### Task details
Go through the entries and tally the lines containing the word "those". Only the total is wanted.

### Information supplied
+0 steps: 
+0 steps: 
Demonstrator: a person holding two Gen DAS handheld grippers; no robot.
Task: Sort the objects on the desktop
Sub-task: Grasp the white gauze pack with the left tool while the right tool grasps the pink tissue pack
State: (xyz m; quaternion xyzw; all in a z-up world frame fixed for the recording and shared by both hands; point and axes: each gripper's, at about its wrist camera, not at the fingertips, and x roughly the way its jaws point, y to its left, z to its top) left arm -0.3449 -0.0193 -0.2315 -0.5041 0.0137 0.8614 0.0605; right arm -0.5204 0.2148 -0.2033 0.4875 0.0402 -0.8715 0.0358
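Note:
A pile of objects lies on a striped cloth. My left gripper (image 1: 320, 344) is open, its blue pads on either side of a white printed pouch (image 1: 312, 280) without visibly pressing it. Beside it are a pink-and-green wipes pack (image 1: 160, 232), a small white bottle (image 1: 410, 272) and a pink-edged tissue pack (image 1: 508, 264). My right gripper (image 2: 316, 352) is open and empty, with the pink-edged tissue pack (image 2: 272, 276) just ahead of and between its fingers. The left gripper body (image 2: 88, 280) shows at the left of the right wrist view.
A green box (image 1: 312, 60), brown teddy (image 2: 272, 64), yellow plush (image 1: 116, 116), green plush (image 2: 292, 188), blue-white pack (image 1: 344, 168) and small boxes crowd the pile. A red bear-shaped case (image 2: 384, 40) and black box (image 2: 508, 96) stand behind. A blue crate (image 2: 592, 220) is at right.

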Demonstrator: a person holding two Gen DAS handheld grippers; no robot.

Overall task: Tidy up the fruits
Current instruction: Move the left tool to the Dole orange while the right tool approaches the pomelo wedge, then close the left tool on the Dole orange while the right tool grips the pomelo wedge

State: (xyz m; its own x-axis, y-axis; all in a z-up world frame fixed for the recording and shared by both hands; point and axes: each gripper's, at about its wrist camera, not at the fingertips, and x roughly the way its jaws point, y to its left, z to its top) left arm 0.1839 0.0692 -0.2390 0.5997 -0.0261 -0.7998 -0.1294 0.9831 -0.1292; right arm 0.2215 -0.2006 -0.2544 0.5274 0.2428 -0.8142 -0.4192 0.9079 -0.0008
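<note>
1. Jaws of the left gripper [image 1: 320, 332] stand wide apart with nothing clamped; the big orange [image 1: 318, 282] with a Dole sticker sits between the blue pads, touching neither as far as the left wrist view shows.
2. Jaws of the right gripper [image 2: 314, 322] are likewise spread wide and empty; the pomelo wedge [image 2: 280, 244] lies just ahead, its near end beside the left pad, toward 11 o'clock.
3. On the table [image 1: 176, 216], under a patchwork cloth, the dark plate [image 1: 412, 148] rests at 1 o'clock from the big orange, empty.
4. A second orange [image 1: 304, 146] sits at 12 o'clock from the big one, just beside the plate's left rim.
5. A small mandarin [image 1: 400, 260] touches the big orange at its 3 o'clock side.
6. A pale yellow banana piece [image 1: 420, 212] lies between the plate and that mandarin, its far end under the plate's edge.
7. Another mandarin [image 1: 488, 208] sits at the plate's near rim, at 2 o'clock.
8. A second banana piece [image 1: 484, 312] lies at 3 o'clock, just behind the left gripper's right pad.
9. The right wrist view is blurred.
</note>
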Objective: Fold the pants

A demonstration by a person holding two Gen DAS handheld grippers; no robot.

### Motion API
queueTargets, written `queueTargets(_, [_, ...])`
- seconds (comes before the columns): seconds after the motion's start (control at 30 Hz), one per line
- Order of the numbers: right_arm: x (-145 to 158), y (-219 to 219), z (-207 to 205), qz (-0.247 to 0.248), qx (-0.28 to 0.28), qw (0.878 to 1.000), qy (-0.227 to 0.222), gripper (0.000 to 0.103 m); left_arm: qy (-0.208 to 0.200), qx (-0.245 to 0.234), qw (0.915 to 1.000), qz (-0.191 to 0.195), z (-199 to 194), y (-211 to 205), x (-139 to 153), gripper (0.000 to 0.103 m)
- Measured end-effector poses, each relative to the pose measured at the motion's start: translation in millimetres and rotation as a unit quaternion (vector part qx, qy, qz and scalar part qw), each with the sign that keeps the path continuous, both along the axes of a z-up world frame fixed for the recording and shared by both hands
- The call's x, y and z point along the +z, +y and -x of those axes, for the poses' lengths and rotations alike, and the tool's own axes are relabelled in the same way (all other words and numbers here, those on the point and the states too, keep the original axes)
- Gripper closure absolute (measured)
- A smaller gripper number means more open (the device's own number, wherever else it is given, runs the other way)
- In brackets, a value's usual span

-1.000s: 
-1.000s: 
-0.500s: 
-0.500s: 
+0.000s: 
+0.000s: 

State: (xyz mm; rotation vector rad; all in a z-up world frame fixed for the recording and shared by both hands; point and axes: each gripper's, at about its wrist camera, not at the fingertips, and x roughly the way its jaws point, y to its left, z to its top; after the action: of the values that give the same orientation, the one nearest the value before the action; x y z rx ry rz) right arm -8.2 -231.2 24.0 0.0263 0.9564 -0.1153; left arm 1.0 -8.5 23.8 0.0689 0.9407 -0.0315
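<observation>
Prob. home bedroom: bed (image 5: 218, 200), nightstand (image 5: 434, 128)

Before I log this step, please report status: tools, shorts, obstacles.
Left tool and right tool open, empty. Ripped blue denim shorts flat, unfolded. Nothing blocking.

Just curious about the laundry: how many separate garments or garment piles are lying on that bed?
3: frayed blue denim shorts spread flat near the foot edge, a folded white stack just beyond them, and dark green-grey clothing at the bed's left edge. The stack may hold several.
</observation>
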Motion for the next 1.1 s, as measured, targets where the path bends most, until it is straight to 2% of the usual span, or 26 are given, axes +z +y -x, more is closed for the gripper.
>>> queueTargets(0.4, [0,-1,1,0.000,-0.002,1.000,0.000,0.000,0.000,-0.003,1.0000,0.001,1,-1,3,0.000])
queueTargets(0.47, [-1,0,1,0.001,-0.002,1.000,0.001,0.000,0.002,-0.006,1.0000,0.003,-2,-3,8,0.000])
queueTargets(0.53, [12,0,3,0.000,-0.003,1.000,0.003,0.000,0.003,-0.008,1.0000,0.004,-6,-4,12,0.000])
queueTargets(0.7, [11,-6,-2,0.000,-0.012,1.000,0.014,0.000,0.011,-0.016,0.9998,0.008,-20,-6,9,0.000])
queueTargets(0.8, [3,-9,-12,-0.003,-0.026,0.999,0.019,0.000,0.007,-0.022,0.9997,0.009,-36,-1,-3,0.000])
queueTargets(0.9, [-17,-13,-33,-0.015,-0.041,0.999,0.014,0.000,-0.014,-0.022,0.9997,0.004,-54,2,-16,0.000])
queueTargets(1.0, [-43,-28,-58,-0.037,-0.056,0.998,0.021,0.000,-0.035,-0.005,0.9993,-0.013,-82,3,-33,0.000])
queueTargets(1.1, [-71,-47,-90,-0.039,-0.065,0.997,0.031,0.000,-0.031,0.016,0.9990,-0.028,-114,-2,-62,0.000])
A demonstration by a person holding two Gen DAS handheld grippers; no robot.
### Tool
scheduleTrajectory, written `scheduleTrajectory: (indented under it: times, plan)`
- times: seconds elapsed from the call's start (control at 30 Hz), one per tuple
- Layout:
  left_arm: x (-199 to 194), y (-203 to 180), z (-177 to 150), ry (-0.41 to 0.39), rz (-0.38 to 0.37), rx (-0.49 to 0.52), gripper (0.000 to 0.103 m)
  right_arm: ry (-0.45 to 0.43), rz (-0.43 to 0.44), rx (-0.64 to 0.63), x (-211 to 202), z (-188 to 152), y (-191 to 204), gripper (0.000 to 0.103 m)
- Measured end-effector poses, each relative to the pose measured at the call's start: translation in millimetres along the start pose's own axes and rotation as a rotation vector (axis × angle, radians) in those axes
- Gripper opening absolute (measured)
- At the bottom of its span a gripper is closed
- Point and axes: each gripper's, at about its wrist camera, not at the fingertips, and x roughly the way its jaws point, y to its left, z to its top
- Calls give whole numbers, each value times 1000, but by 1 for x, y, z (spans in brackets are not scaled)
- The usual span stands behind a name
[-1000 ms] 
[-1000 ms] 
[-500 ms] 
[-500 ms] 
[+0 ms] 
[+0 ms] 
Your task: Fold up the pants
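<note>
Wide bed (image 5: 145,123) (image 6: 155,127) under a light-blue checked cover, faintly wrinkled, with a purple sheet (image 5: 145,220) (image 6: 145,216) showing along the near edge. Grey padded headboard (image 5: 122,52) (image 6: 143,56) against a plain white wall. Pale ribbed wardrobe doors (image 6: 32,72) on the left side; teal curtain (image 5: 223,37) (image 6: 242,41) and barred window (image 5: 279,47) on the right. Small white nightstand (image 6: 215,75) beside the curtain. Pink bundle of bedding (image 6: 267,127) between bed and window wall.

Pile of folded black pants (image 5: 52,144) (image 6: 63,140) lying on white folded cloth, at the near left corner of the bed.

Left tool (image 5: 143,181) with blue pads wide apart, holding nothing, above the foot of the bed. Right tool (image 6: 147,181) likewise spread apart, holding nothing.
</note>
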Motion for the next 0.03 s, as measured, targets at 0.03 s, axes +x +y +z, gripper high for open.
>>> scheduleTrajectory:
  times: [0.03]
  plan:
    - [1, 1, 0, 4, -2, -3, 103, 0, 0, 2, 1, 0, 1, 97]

### Finished task
2